# Graniczna Analiza Danych
### Kacper Perz 145261, Maciej Wieczorek 148141

In [None]:
import pandas as pd
import numpy as np
import pulp

In [None]:
inputs = pd.read_csv('inputs.csv', delimiter=';')
outputs = pd.read_csv('outputs.csv', delimiter=';')

inputs.rename(columns={'Unnamed: 0': 'city'}, inplace=True)
outputs.rename(columns={'Unnamed: 0': 'city'}, inplace=True)

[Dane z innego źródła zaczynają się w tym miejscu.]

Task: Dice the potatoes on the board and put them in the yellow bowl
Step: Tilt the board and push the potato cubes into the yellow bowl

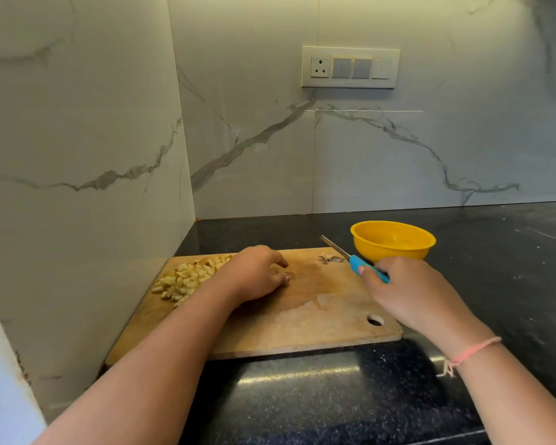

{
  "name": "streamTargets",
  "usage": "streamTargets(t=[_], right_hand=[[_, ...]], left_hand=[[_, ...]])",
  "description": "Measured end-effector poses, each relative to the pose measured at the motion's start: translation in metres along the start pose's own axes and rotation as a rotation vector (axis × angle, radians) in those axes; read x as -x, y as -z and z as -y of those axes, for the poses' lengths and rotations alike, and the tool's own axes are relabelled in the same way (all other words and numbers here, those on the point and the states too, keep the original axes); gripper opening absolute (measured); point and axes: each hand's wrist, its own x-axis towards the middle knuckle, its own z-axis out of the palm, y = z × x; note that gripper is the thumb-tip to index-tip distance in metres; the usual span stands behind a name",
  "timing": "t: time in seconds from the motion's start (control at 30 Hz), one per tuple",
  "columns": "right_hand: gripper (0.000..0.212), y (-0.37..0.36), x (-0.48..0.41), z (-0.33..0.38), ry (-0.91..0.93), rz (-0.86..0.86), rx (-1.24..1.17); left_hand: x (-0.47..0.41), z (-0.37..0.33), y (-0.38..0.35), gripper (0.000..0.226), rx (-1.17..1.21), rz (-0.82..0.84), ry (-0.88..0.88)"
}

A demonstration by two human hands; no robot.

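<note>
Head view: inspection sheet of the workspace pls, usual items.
Surface: dark speckled stone counter, glossy; wooden cutting board lies in the corner.
Job's things: pile of pale diced potato on the board's far left; round yellow plastic bowl just past the board, looks empty.
Clutter: small brown peel scraps on the board's far edge.
Grippers: left hand rests on the board beside the dice; right hand holds a blue-handled knife.
Cables: nothing seen.
Surroundings: white marble-look walls; switch panel with socket.
</note>
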Motion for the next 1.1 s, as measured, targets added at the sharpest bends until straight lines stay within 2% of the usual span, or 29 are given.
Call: streamTargets(t=[0.2,0.4,0.63,0.83,1.0,1.1], right_hand=[[0.04,0.01,0.017,-0.018,-0.068,-0.054,0.037],[0.033,0.013,0.028,-0.023,-0.163,-0.028,0.184],[0.028,-0.001,0.014,-0.026,-0.154,0.041,0.25],[0.029,-0.01,0.002,-0.023,-0.126,0.032,0.234],[0.04,-0.005,0.0,-0.01,-0.054,-0.139,0.177],[0.035,-0.004,-0.004,0.007,0.061,-0.21,0.085]], left_hand=[[0.003,0.0,0.005,0.031,0.05,-0.157,0.035],[0.001,0.006,0.007,0.024,0.095,-0.336,0.066],[0.002,0.015,0.01,0.019,0.168,-0.483,0.12],[0.003,0.011,0.011,0.017,0.189,-0.4,0.098],[0.002,0.011,0.008,0.019,0.12,-0.241,-0.011],[0.002,0.013,0.012,0.016,0.102,-0.211,-0.001]])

airports_df = pd.merge(inputs, outputs, on='city')
airports_input_df = airports_df.filter(regex='^i')
airports_output_df = airports_df.filter(regex='^o')
print(airports_df)
print(airports_input_df)
print(airports_output_df)

#### Notacja
Dane (wartości stałe):
- $K$ – liczba jednostek, $(k = 1, 2, \dots, K)$
- $M$ – liczba nakładów (wejść) w analizowanym problemie $(m =1, 2, \dots ,M)$
- $N$ – liczba efektów (wyjść) w analizowanym problemie $(n =1, 2, \dots ,N)$
- $x_{mk}$ – wartość m-go wejścia k-ej jednostki
- $y_{nk}$ – wartość n-go wyjścia k-ej jednostki

Zmienne:
- $ν_m$ – waga m-go nakładu,
- $μ_n$ – waga n-go efektu.

## Efektywność

In [None]:
def get_lp_problem(M, N, K, x, y, x_o, y_o):
    lp = pulp.LpProblem("Minimize_theta", pulp.LpMinimize)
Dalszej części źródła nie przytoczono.